Foto: Jokowi disambut hangat oleh Ir. Kasmudjo, dosen pembimbingnya semasa kuliah di Fakultas Kehutanan UGM )
KORANBOGOR.com,JAKARTA-Bantahan mantan dosen Universitas Gadjah Mada (UGM), Kasmudjo, terkait pengakuan Presiden Joko Widodo (Jokowi) yang menyebutnya sebagai dosen pembimbing skripsi memicu polemik.
Direktur Eksekutif Komisi Pemantau dan Pemberdayaan Parlemen Indonesia (KP3-I), Tom Pasaribu, menyebut bantahan ini semakin menguatkan dugaan bahwa ijazah Jokowi palsu.
“DPR jangan tutup mata dan telinga terhadap kasus dugaan ijazah palsu Jokowi. DPR harus mendesak Kapolri untuk menangkap Jokowi,” tegas Tom , Minggu (19/5/2025).
Tom menjelaskan, pada acara silaturahmi dengan dosen dan mahasiswa Fakultas Kehutanan UGM pada 19 Desember 2017, Jokowi memperkenalkan Kasmudjo sebagai dosen pembimbing skripsinya.
Namun, pada 14 Mei 2025, Kasmudjo dengan tegas membantah klaim tersebut. “Kasmudjo menyatakan tidak pernah menjadi dosen pembimbing skripsi Jokowi dan bahkan tidak pernah melihat ijazahnya,” ungkap Tom.
Menurut Tom, pernyataan Kasmudjo memperkuat rumor bahwa ijazah Jokowi bermasalah.
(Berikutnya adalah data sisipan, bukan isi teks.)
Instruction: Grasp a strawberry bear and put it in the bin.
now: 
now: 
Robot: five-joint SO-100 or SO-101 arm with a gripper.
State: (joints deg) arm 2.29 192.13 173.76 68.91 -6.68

Ia juga memperingatkan bahwa dugaan ini dapat merusak kepercayaan publik terhadap dunia pendidikan, terutama bagi jutaan mahasiswa dan lulusan UGM yang mencari kerja, khususnya di luar negeri.
Pernyataan UGM Dinilai Mengaburkan Fakta
Tom menyoroti pernyataan Dekan Fakultas Kehutanan UGM, Sigit Sunarta, yang menyebut Kasmudjo sebagai dosen pembimbing Jokowi. Menurut Tom, pernyataan ini justru berupaya mengalihkan substansi perkara.
“Sudah jelas Jokowi sendiri yang mengaku Kasmudjo adalah dosen pembimbing skripsinya,” tegas Tom.
Sementara itu, Kasmudjo, saat ditemui wartawan di kediamannya di Pogung, Mlati, Sleman, DIY, pada Rabu (14/5/2025), menegaskan bahwa dirinya bukan dosen pembimbing skripsi Jokowi.
“Bukan sama sekali,” ujarnya. Ia menjelaskan bahwa dosen pembimbing skripsi Jokowi adalah Prof. Sumitro, sedangkan dirinya hanya mendampingi sebagai asisten. “Saya hanya mengikuti arahan dan tidak boleh memberikan materi sendiri,” tambah Kasmudjo.
Desakan kepada DPR
Tom mendesak DPR untuk mengambil langkah tegas terkait kasus ini. Ia menilai dugaan ijazah palsu tidak hanya mencoreng nama baik Jokowi, tetapi juga berpotensi merugikan dunia pendidikan tinggi di Indonesia.
“DPR harus bertindak untuk melindungi integritas pendidikan dan kepercayaan masyarakat,” pungkasnya.
Kasus ini terus menjadi sorotan publik, dengan banyak pihak menantikan respons dari DPR dan penegak hukum terkait dugaan yang mengguncang kepercayaan terhadap integritas Presiden ke-7 RI tersebut.